Of course, if you just want a really basic app-controlled power point, you can use an MQTT app for input to control a wireless power point, and it won’t even interfere with the normal remote control operation. For more information on MQTT, revisit the article.
HOW IT WORKS
As you might imagine, a very big part of this project is setting up and configuring the RPi to do the voice recognition. There is an SD card image, which is designed to work with the Google Voice HAT, but the hat appears to be hard to obtain. Fortunately, it’s not hard to replace the hardware with something equivalent; in this case, a USB sound card connected to a microphone and speakers, as well as an LED for troubleshooting. There’s some account setup (you’ll need a Google account to be able to access Google’s services), and finally some further configuring to get our specific commands working. There’s also an extra step to set up the “OK Google” hotword, if you wish to use it.
The MQTT system requires a broker, and this is probably the easiest part to install.

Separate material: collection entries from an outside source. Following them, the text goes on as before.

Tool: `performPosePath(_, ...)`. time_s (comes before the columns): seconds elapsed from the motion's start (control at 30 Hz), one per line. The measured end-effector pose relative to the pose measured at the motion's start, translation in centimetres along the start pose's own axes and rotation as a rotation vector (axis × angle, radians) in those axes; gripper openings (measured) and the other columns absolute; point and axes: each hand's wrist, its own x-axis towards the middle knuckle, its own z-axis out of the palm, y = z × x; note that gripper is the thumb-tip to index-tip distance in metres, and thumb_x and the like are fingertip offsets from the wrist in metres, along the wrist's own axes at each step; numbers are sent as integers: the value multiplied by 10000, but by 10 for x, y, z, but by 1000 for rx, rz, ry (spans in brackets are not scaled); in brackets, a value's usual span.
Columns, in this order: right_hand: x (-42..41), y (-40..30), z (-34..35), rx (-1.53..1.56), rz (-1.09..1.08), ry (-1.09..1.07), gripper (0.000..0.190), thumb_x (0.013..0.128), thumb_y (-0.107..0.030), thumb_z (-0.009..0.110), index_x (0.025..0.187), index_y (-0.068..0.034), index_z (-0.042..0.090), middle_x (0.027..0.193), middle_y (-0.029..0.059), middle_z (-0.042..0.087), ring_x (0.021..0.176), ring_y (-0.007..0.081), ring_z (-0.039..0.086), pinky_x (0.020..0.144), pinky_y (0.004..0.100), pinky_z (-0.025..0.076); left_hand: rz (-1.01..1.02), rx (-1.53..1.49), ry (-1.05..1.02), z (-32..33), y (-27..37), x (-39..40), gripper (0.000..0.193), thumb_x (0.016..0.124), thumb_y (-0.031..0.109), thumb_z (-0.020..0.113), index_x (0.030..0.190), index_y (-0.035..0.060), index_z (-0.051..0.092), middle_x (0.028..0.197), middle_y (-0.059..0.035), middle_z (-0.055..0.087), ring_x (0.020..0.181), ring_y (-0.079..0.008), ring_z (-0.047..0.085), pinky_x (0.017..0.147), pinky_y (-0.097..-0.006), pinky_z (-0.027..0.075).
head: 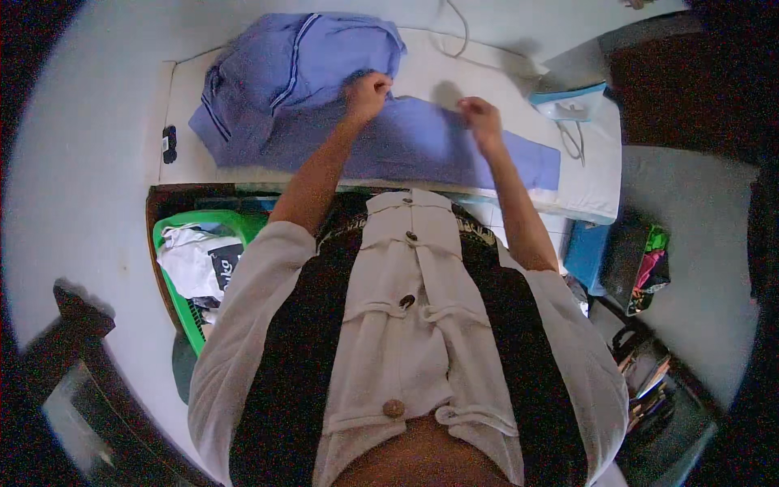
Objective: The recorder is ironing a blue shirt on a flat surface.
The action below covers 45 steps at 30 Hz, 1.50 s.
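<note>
A blue-violet garment with dark and white striped trim (328,55) lies on a board with a white cover (426,52). Its upper left part is bunched, while a long flat section reaches to the right. My left hand (368,94) is over the bunched part's right edge, fingers curled; whether it pinches the fabric cannot be told. To the right, my right hand (482,119) hovers above the flat section's upper edge with fingers bent, casting a shadow, and no cloth shows in it. A blue and white clothes iron (569,105) rests at the board's right end.
A small black object (169,145) lies at the board's left end. Below stands a green plastic basket (176,292) with white cloth in it. The iron's cord loops near the right end; another cord (465,30) crosses the far edge. A blue box (585,252) stands below right.
</note>
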Motion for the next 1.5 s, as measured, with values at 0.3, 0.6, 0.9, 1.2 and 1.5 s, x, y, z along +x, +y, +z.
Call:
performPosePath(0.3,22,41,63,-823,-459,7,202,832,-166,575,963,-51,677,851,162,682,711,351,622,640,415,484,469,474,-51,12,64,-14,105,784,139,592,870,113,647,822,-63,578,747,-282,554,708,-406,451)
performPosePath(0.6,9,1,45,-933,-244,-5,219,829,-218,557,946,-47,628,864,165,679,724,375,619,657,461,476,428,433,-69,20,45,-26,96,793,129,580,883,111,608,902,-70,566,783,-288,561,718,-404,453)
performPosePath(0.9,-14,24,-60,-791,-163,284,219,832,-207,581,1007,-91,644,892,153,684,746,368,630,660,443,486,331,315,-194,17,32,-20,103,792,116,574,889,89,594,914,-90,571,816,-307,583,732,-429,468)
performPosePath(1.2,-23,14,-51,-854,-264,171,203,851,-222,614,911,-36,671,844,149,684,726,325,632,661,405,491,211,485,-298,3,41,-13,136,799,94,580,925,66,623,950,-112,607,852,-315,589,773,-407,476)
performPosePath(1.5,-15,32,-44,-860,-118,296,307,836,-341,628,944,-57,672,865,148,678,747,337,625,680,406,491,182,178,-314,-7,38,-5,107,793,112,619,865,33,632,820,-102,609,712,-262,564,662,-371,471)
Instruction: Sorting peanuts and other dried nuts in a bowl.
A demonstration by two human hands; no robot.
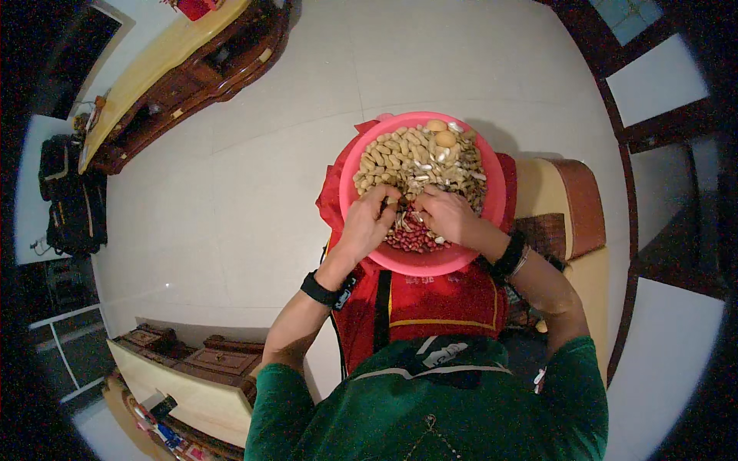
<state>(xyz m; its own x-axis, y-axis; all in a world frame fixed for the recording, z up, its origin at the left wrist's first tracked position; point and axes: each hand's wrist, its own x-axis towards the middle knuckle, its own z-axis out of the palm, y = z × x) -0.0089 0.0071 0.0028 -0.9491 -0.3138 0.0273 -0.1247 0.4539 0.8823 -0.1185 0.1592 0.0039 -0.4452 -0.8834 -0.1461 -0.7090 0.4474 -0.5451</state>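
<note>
A pink plastic basin [497, 173] rests on a red cloth bag or apron [444, 299] over my lap. Unshelled peanuts [392, 152] fill its far left part, and broken peanut shells [444, 173] spread over the right. Red-skinned peanut kernels [412, 236] are heaped at the near side. Two round tan items [445, 139] sit at the far edge. My left hand [372, 219] has thumb and fingers pinched around what looks like a peanut. My right hand [447, 213] is just beside it over the shells, fingers curled; whether it holds anything is hidden.
A cushioned sofa or bench [588, 265] is on the right. Tiled floor [259, 173] stretches ahead and left. A curved wooden cabinet [202, 75] stands at the far left, a black backpack [75, 201] beyond it, and a wooden table or cabinet [179, 392] at the near left.
</note>
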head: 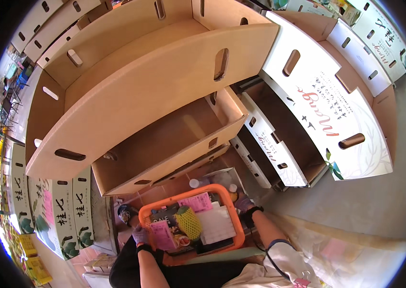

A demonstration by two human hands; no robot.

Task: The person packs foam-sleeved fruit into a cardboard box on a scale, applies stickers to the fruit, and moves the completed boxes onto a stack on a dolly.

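Observation:
An orange plastic basket [187,190] stands low in front of me, between my hands. In it lie a mango in a yellow foam net [188,224], a white stack that looks like paper or foam sheets [217,225], pink printed slips [163,234] and dark printed matter. My left hand [140,234], in a grey-purple glove, is closed on the basket's left rim. My right hand [244,203], gloved too, is at the basket's right side; its fingers are partly hidden, so its hold is unclear.
Large open cardboard boxes [152,82] are stacked ahead, above the basket. White printed mango boxes [318,100] stand to the right, more printed boxes [60,216] to the left. Bottles [194,183] and a clear container lie behind the basket. Plastic wrap [332,248] is at the lower right.

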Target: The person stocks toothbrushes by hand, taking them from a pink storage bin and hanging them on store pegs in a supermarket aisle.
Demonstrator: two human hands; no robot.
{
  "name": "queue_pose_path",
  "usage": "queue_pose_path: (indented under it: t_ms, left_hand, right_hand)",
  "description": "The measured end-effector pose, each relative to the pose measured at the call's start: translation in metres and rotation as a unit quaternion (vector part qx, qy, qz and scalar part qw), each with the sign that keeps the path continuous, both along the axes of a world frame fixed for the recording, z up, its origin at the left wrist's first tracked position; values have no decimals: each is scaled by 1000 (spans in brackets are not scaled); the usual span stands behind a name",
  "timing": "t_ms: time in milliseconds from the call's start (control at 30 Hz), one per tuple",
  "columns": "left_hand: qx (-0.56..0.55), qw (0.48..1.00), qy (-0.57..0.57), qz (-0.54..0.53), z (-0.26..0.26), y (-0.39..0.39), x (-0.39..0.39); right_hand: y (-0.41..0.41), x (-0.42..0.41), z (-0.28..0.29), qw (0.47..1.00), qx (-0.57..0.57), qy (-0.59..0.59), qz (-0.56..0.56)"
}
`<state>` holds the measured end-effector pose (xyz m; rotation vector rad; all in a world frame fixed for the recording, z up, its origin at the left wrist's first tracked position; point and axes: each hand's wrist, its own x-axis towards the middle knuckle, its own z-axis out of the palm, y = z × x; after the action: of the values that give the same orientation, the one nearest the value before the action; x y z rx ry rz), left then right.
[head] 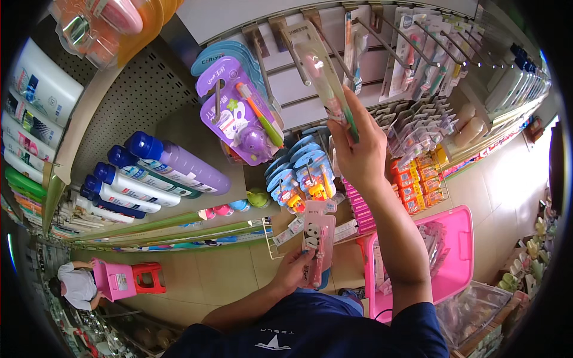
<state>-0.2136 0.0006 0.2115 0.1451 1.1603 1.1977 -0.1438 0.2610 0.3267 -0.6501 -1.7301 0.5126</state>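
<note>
My right hand is raised to the display hooks and grips the lower end of a packaged toothbrush with a green edge. The upper end of this pack lies among the metal hooks; whether it hangs on one I cannot tell. Close to my body, my left hand holds a pink toothbrush pack with a panda picture. A blue card shows behind that pack. Left of the raised pack hang purple children's toothbrush cards. Below them are blue toothbrush cards with yellow toys.
A pink plastic bin with clear packs inside stands at my right. Blue-capped bottles line the left shelf. More toothbrush packs hang at upper right, above orange boxes. At far left a person holds a pink bin beside a red stool.
</note>
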Motion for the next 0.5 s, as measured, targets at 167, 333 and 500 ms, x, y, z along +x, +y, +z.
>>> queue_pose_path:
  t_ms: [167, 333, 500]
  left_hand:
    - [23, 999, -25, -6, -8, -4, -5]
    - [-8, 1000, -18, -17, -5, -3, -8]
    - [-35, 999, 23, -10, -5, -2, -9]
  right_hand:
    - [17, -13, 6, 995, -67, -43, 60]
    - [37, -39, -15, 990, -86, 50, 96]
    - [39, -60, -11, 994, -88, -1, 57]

It can actually be installed in just two commands on a RPi, and this is the most obvious place to install it (although you might want to wait until we’ve created our SD card image).
sudo apt-get update
sudo apt-get install mosquitto-clients
In addition to this, it is recommended to give the Pi a fixed IP address under your router, so that any apps can easily find it. Look under DHCP setting for DHCP address reservation options.
The other piece of our setup is an Arduino running a sketch that is similar to that in the MQTT Light Switch project; it looks for MQTT message packets, and then acts upon them. In this case, the Arduino is connected to a 433MHz transmitter and emulates the signal from a remote control, which operates a Jaycar MS-6148 Wireless Power Point. The code emulates the original product's 433MHz commands to the wireless power point, providing us with electronic-controlled mains power. The beauty of this hardware is that it takes wireless signal in and sends a different wireless signal out, and so it could be hidden just about anywhere.
For the voice recognition section of the build, I used the following parts:
|1 x Raspberry Pi 3||XC9000||Z6302B|
|1 x USB Sound Card||XC4953||D0290|
|1 x 3.5mm Microphone||AM4092||C0398|
|1 x USB Speakers||XC5191||D0806A|
|1 x 16GB Micro SD Card||XC4989||D0328|
Of course, you will need other common RPi accessories, such as a HDMI cable and monitor, keyboard, mouse and power supply. It’s also recommended to have some plug-socket jumper cables to emulate the push button on the Google Voice HAT hardware; and an LED wired in series with an appropriate resistor, to give feedback on the status of the voice recogniser program.
As noted above, the MQTT broker can run on the RPi, but there are versions available for other operating systems such as Windows and even OpenWRT. If you haven’t already got one set up, I would use the RPi option, as it will need to be running for this project to work.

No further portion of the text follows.